* **EXERCISE DESCRIPTION**: Copy every line of the material precisely.

* **DATASET EXTRACT**:
BEGIN

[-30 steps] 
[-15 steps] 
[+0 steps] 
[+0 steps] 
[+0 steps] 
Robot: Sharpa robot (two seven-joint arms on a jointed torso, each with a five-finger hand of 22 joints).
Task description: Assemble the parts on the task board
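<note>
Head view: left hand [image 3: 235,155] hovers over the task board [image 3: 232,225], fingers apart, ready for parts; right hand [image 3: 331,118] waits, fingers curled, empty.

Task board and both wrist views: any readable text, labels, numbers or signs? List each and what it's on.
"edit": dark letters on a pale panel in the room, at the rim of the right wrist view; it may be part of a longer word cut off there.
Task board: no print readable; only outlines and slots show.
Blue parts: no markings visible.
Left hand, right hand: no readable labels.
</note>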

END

* **SOLVED PROBLEM**:
[-30 steps] 
[-15 steps] 
[+0 steps] 
[+0 steps] 
[+0 steps] 
Robot: Sharpa robot (two seven-joint arms on a jointed torso, each with a five-finger hand of 22 joints).
Task description: Assemble the parts on the task board
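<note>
Head view: left hand [image 3: 235,155] hovers over the task board [image 3: 232,225], fingers apart, ready for parts; right hand [image 3: 331,118] waits, fingers curled, empty.

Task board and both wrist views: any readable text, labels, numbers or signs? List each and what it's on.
"edit": dark letters on a pale panel in the room, at the rim of the right wrist view; it may be part of a longer word cut off there.
Task board: no print readable; only outlines and slots show.
Blue parts: no markings visible.
Left hand, right hand: no readable labels.
</note>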

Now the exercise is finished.